> [TASK TO CARRY OUT]:
The answer is to be an exact copy of the lines below running from the line with "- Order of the" down to the line with "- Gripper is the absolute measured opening", both ends included, and nothing more.

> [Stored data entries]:
++++

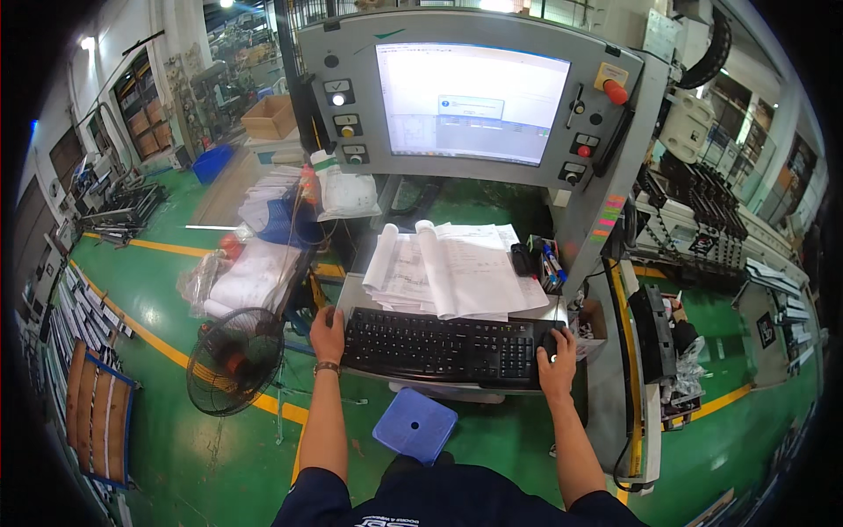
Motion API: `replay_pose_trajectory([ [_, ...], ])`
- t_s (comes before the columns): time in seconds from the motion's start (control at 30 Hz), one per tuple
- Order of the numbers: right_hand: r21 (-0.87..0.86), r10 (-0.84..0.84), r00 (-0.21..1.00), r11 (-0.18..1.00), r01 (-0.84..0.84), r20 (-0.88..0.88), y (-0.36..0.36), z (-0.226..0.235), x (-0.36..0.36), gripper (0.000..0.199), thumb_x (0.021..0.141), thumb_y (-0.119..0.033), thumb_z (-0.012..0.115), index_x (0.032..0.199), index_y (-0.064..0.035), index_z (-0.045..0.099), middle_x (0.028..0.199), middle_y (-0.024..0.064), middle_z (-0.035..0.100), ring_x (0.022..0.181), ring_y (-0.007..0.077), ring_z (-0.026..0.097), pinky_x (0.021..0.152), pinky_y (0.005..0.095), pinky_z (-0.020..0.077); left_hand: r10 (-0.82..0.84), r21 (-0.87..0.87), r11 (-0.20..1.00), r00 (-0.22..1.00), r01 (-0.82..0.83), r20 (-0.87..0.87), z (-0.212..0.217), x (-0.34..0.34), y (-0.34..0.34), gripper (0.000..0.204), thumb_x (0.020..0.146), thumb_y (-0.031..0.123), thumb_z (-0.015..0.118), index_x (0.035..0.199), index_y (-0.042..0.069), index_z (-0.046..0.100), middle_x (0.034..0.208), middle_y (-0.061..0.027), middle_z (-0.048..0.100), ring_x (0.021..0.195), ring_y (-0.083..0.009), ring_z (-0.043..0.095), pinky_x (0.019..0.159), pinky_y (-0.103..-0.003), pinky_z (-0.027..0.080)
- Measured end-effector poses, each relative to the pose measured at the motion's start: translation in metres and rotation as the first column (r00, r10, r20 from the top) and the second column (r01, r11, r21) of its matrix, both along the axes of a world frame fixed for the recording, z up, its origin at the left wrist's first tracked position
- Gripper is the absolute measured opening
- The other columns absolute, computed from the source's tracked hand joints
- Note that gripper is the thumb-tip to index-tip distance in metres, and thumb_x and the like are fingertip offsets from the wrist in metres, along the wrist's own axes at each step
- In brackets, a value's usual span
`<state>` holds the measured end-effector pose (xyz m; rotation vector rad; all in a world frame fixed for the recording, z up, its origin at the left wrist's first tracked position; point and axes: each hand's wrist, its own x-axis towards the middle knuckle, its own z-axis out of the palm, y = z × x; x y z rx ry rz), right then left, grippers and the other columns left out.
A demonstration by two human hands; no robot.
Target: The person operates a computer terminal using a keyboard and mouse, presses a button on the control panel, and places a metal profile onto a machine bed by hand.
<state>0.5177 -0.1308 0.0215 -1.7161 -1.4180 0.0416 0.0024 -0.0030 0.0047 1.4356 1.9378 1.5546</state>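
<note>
My right hand (pixel 557 363) is closed over a dark computer mouse (pixel 551 341) at the right end of the black keyboard (pixel 430 347). My left hand (pixel 327 338) is at the left edge of the keyboard shelf (pixel 355 293), its fingers curled; a dark patch shows at them, but what they grip is hidden. Behind the keyboard lies a stack of papers (pixel 483 277), some sheets rolled back. Above, a lit monitor (pixel 474 97) set in a grey control panel (pixel 351 53) displays a small dialog box over a pale window.
A pen holder (pixel 551 268) stands right of the papers. The panel has a red emergency-stop button (pixel 616 91). A black fan (pixel 235 362) is at my left, a blue stool (pixel 415 425) below the shelf. A white bag (pixel 347 189) sits behind; machinery (pixel 694 211) flanks the right.
</note>
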Motion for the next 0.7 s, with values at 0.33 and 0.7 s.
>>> replay_pose_trajectory([
  [0.33, 0.096, -0.013, 1.0, 0.995, 0.014, -0.011, -0.0029, 0.0003, 0.0001, 0.056, 0.091, -0.013, 0.077, 0.144, -0.0008, 0.062, 0.154, 0.021, 0.055, 0.138, 0.0439, 0.057, 0.113, 0.0488, 0.0491, -0.003, -0.003, 1.0, 1.0, 0.003, 0.005, -0.0054, -0.0021, 0.0032, 0.033, 0.103, 0.026, 0.076, 0.122, -0.002, 0.076, 0.112, -0.0197, 0.08, 0.105, -0.0338, 0.078, 0.095, -0.042, 0.059],
  [0.7, 0.01, -0.02, 1.0, 1.0, 0.02, 0.007, 0.0006, -0.0002, 0.0004, 0.058, 0.093, -0.017, 0.077, 0.146, -0.0001, 0.06, 0.155, 0.0234, 0.053, 0.138, 0.0459, 0.056, 0.115, 0.0506, 0.0478, -0.006, 0.013, 1.0, 1.0, 0.006, 0.003, -0.0085, -0.0035, 0.0044, 0.034, 0.103, 0.027, 0.075, 0.121, -0.002, 0.075, 0.112, -0.0204, 0.08, 0.105, -0.035, 0.077, 0.094, -0.043, 0.059],
])
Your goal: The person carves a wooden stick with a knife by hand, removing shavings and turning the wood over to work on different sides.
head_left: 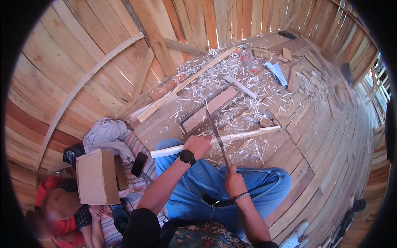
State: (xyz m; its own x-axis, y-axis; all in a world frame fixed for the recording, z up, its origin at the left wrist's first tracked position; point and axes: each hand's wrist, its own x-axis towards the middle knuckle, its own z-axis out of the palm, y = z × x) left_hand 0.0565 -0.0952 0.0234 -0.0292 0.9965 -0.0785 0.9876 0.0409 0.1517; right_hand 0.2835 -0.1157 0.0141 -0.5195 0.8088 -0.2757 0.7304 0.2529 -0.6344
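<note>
My left hand point(197, 147), below a wrist with a black watch, is closed round a long pale strip of wood point(248, 134). The strip lies across my lap, over my blue jeans, its right end reaching out above the floor. In my right hand point(235, 182) is the handle of a long, narrow-bladed knife point(216, 130). Its blade points away from me and crosses the strip just right of my left hand; whether the edge touches the wood I cannot tell. Beyond the strip lies a flat reddish board point(215, 108) with a dark-edged piece beside it.
Curled wood shavings point(206, 68) cover the plank floor ahead. Among them lie a long beam point(182, 87), a short stick point(242, 87), curved blades point(252, 120) and blue paper point(276, 73). At my left are a cardboard box point(95, 177), a phone point(139, 164) and another person point(62, 206).
</note>
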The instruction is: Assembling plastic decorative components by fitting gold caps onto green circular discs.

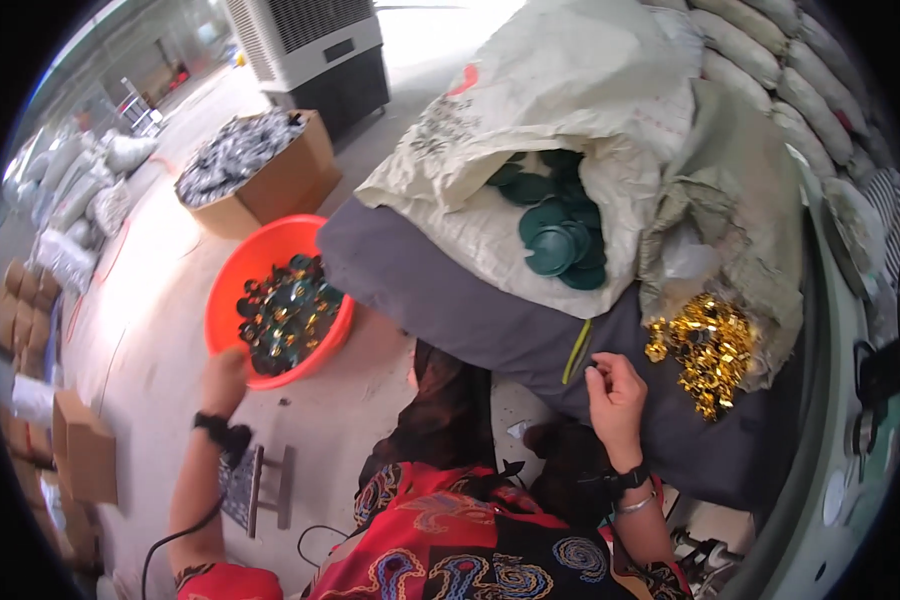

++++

> [OUTPUT FOR THIS EXERCISE]:
- Order of the numbers: right_hand: r21 (-0.87..0.86), r10 (-0.84..0.84), r00 (-0.21..1.00), r11 (-0.18..1.00), r01 (-0.84..0.84), r20 (-0.88..0.88), y (-0.36..0.36), z (-0.226..0.235), x (-0.36..0.36), gripper (0.000..0.199), thumb_x (0.021..0.141), thumb_y (-0.119..0.033), thumb_z (-0.012..0.115), index_x (0.032..0.199), index_y (-0.064..0.035), index_z (-0.045..0.099), middle_x (0.028..0.199), middle_y (-0.024..0.064), middle_z (-0.035..0.100), ring_x (0.022..0.181), ring_y (-0.007..0.077), ring_z (-0.026..0.097), pinky_x (0.021..0.152), pinky_y (0.005..0.095), pinky_z (-0.020..0.077); left_hand: r10 (-0.82..0.84), r21 (-0.87..0.87), r11 (-0.20..1.00), r00 (-0.22..1.00), r01 (-0.82..0.83), r20 (-0.87..0.87), z (-0.212..0.217), x (-0.34..0.34), y (-0.34..0.34), gripper (0.000..0.204), thumb_x (0.020..0.146), thumb_y (-0.031..0.123), thumb_z (-0.015..0.118), index_x (0.035..0.199), index_y (-0.042..0.069), index_z (-0.046..0.100), middle_x (0.034..0.208), middle_y (-0.061..0.027), middle_z (-0.048..0.100), ring_x (0.021..0.195), ring_y (-0.083..0.009), ring_z (-0.043..0.095), pinky_x (0.019..0.159), pinky_y (-0.103..-0.003), pinky_z (-0.027..0.080)
- Measured end-effector poses, each relative to the pose measured at the motion's start: translation in metres and rotation as the first column (r00, r10, r20 from the top) and the second column (r01, r11, r21) of its matrix, both along the axes of a world frame fixed for the recording, z up, its origin at the left wrist's first tracked position
- Gripper is the absolute measured opening

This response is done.